▶ **Aim of the exercise**: Output exactly, and only, the stretch of lines beginning at the line with "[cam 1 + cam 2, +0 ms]" and ending at the last line of the listing below. Drop the pictures.

▶ **Collected material**:
┌──
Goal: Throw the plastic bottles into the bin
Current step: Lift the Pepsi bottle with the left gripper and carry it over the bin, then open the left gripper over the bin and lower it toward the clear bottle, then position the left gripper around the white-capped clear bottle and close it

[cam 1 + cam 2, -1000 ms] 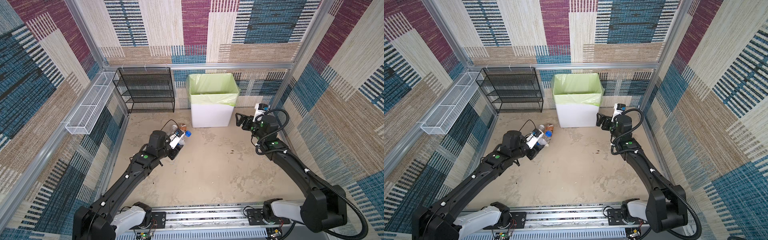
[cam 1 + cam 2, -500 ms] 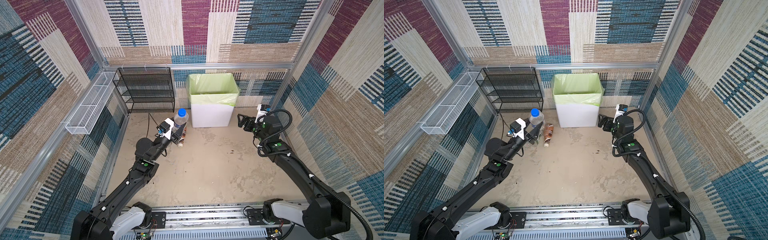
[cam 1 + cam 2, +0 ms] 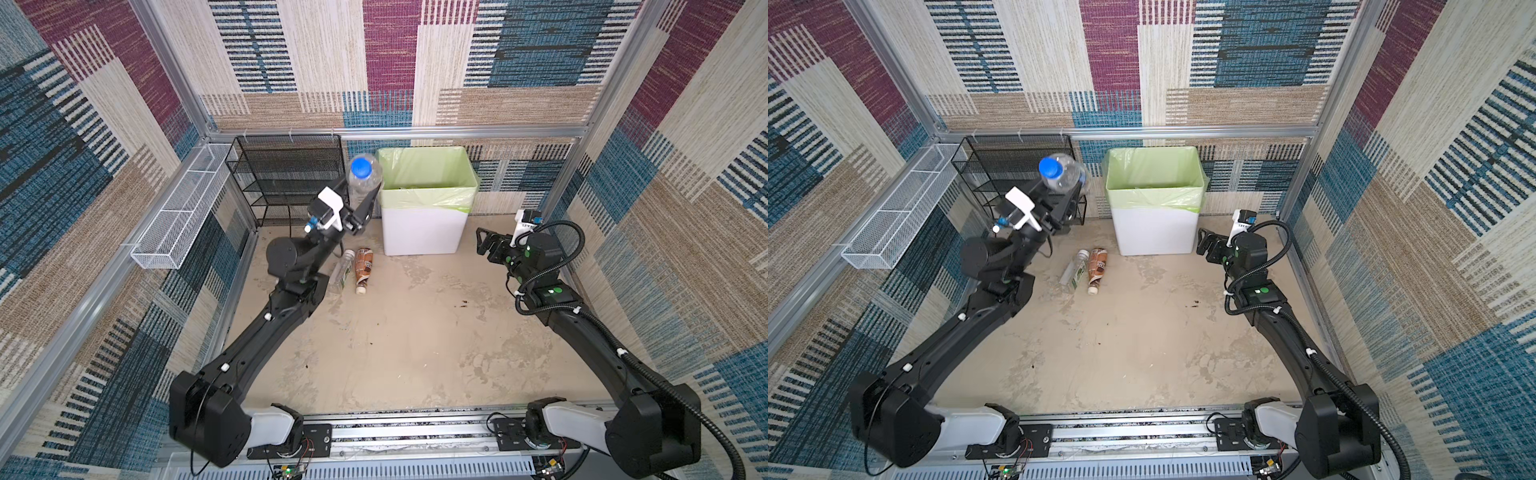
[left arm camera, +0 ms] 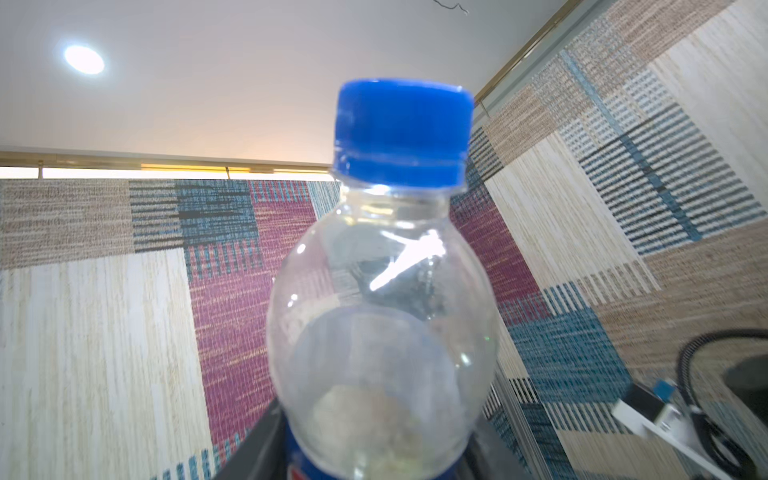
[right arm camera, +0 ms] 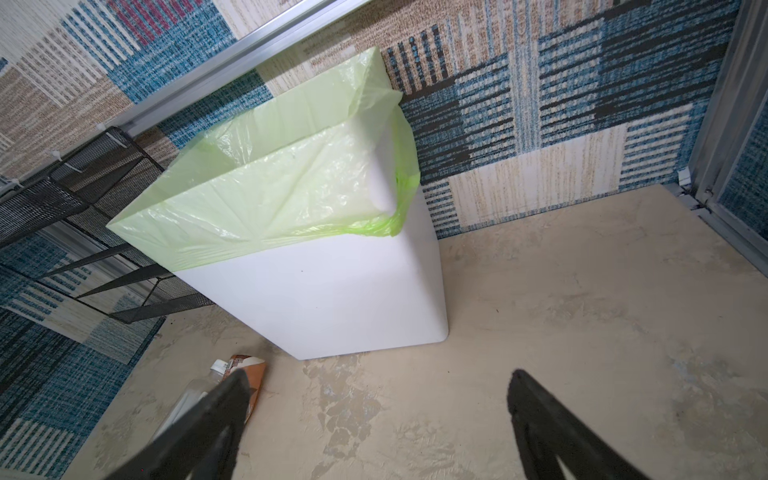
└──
▶ **Answer space**:
[cam 1 + cam 2, +0 ms] 
[left arm camera, +0 ms] 
[right arm camera, +0 ms] 

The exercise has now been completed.